“Lately” was written in winter of 2016 while I was living in Escalante, Utah. A small town of about 700 people nestled within the Escalante Grand Staircase National Monument. You might be asking, “How does one wind up living in such a remote area?” . Well, in September of the previous year, while living in Portland, Oregon, I was invited by Raymond Shurtz of Bohemian Cowboy to play a few shows in Tropic, Utah (pop. ~400), a small town just below Bryce Canyon flooded from spring to late fall with tourists from all around the world. As a budding singer./songwriter, it was a dream opportunity so I packed up the car and drove the 18 hours to southern Utah. It was an amazing experience to play with seasoned musicians, and I did well enough that I was offered residency for the remainder of the tourist season.
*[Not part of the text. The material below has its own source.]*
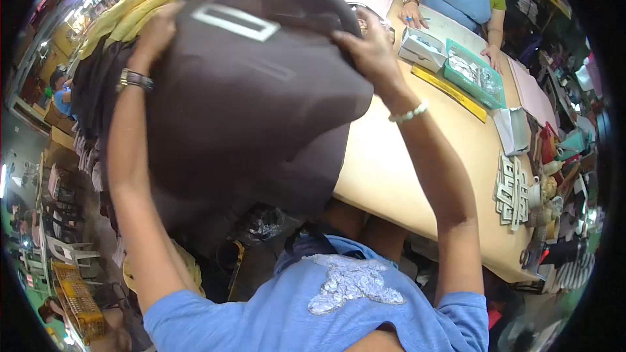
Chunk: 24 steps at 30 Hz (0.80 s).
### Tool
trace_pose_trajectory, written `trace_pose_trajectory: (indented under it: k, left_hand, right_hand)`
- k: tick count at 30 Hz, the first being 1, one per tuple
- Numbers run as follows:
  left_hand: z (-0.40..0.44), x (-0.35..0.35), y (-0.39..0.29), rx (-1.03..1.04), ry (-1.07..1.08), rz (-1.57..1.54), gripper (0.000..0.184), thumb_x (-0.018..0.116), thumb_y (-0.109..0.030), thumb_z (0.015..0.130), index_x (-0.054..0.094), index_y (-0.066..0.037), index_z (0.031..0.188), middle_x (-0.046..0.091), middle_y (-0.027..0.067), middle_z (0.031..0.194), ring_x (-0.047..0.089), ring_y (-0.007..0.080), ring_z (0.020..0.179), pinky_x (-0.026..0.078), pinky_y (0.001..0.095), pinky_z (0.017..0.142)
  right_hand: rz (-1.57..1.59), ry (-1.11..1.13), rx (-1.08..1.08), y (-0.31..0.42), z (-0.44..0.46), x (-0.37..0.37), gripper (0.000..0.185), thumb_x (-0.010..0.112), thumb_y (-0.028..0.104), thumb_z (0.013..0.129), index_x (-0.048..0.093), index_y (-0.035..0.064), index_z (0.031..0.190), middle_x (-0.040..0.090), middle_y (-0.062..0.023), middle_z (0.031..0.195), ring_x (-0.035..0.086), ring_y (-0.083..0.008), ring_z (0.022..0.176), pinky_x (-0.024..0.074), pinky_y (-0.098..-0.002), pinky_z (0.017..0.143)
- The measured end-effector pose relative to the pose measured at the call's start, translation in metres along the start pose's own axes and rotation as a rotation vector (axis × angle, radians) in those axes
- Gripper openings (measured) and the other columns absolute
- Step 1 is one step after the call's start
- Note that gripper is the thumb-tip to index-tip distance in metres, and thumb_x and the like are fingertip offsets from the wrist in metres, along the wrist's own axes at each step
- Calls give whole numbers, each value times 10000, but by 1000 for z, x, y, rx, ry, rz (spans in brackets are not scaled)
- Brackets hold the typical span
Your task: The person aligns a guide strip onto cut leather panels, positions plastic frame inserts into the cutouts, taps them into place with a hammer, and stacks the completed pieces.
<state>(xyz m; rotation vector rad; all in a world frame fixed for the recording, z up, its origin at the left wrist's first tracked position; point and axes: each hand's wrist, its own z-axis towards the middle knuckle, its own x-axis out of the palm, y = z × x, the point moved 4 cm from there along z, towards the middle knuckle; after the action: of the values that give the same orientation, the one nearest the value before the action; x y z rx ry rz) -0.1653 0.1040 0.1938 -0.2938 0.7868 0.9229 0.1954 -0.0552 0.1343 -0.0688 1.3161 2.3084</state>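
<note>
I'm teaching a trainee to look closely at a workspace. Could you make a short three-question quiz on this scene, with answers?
1. True or false: both the left grip and the right grip hold the dark cloth.

2. What is worn on the right grip's wrist?
a) a watch
b) a beaded bracelet
c) nothing

3. Fill in the colour: on the table, the basket beside the long yellow strip is ____.

Key:
1. True
2. b
3. green
</note>
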Motion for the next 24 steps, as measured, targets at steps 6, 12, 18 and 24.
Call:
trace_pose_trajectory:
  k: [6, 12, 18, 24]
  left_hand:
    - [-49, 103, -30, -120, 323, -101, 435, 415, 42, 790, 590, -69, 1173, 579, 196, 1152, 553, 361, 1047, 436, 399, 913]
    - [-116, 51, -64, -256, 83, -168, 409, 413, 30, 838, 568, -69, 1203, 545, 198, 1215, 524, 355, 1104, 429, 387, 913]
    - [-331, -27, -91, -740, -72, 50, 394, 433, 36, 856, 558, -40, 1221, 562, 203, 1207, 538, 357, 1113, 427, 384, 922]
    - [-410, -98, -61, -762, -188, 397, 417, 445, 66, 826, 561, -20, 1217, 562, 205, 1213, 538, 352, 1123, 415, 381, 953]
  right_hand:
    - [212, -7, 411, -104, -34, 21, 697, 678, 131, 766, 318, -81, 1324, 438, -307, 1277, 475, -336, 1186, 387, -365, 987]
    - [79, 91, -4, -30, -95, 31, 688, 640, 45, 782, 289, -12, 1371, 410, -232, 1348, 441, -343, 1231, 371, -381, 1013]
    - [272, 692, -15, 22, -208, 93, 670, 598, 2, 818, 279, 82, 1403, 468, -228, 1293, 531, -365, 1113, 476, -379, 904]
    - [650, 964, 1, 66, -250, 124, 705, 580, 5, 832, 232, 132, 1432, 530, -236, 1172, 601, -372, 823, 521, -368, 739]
It was refreshing to be there, to say the least. Not only was I fulfilling my goal of being a full time musician but being from big cities, I was enjoying the fresh air, open spaces and solitude. However, as the cold weather set in, the hustle and bustle of town and tourists came to a screeching halt for the winter season. At first it was peaceful but it didn’t take long until I got restless so I moved on to Escalante, about 40 miles east of Tropic along HWY 12, and got a part-time job at a mercantile to keep me occupied until the busy season came back around.
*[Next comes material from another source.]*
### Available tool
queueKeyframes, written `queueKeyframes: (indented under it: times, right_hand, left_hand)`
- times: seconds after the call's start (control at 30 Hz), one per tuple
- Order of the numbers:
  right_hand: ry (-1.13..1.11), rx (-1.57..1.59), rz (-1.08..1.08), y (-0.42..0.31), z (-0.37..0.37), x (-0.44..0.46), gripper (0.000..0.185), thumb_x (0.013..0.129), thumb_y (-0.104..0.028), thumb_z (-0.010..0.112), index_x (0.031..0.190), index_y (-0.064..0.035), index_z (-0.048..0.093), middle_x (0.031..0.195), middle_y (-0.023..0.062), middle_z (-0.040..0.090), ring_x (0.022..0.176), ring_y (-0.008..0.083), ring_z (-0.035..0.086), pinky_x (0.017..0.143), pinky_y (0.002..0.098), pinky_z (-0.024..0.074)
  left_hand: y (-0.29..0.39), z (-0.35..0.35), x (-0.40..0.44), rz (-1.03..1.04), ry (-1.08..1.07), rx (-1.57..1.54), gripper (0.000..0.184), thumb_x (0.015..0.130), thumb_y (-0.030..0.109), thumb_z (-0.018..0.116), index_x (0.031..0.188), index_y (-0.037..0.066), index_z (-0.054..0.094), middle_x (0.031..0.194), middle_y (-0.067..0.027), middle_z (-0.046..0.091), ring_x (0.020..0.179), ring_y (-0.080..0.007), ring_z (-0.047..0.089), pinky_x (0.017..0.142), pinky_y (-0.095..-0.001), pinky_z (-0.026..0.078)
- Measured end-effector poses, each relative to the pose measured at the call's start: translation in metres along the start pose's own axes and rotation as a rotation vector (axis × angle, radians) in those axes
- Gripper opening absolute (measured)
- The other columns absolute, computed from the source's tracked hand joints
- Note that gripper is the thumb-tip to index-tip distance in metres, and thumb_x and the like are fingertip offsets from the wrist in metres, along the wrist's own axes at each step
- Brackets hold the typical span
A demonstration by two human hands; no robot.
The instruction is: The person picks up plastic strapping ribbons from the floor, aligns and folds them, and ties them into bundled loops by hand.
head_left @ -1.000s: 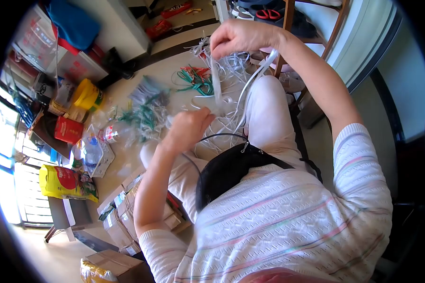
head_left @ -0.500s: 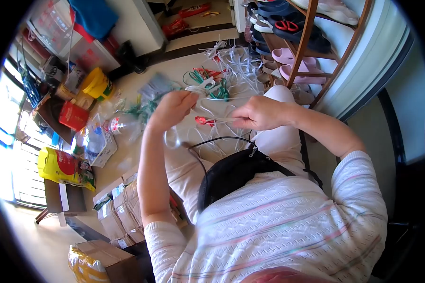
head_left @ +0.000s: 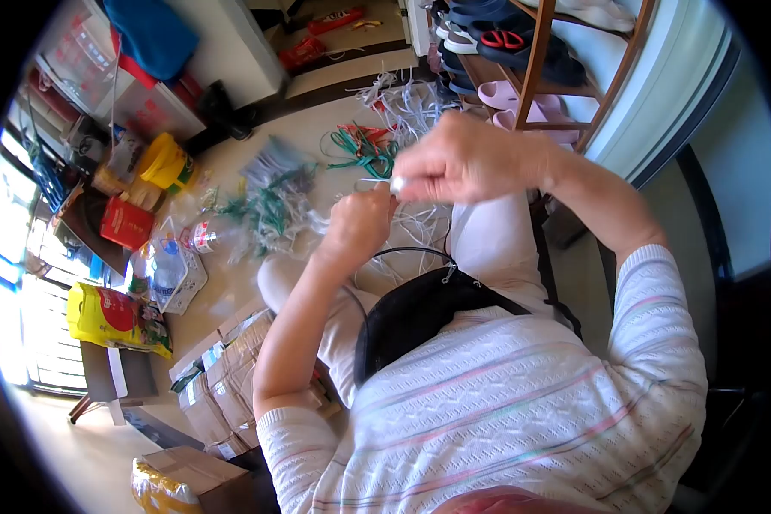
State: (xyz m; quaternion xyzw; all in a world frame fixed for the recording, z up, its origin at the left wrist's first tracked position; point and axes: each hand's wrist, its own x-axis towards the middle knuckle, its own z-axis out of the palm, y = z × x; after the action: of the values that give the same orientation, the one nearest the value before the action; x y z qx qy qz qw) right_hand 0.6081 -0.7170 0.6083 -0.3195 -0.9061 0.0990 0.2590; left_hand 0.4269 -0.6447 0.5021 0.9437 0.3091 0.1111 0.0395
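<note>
Both hands are together above my lap, working a white plastic strap [head_left: 397, 184] that shows only as a small piece between them. My left hand [head_left: 358, 226] is closed, thumb side up, on the strap. Close against it, my right hand [head_left: 463, 161] is bent at the wrist with its fingers pinched at the strap; motion blurs it slightly. Behind the hands on the floor lie a green cord bundle [head_left: 367, 158] and a tangle of white straps [head_left: 411, 101]. A pile of grey and green strips [head_left: 270, 201] is left of my left hand.
A wooden shoe rack [head_left: 535, 64] with slippers stands at right. On the left are a yellow bucket [head_left: 164, 163], a red box [head_left: 127, 221], a white basket [head_left: 184, 289] with bottles, and a yellow bag [head_left: 116, 315]. Flattened cardboard [head_left: 231, 377] lies beside my left leg.
My hands have come together from being apart. The right hand rose and turned over toward the left; the left hand moved right and lower. The long loop of strap is now mostly hidden.
</note>
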Motion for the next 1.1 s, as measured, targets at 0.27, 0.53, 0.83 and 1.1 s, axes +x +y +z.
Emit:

Although I had some work and a few friends to hangout with from time to time, the winter of 2015-2016 was the toughest season of my life. This was the first time I had been still since I left my hometown. Starting in July of 2014 I had gone from Oahu to the Big Island back to Phoenix when my dad passed away then to Southern California then to Portland, OR, to Colorado then to Utah, all inspired by musical opportunities.
The adventure of new people and places was an adrenalin rush but I finally caught up with myself during the darkness and solitude of that winter, especially at night. It was often just me and my guitar. Feeling isolated and utterly alone, I so badly wanted to go back home but I knew in my heart there was no home to go back to, too much had changed, I had changed; the only way through was forward.
This seclusion forced me to face myself without the distractions of the familiar and unfamiliar. It wasn’t pretty but it allowed me to dig deep and heal wounds I had been carrying around for most of my life and the passing of my father. Those lonely remote moments were the incubator for “Lately”.
Written by Sarah Banker
Lately I’ve been alone, no warmth in my bed, no calls on my phone
Well I’m left here in the dark
I’ve lost my light, I miss my spark
and I wonder…
Where’ve you been? Where you go? Why you’ve gone so long?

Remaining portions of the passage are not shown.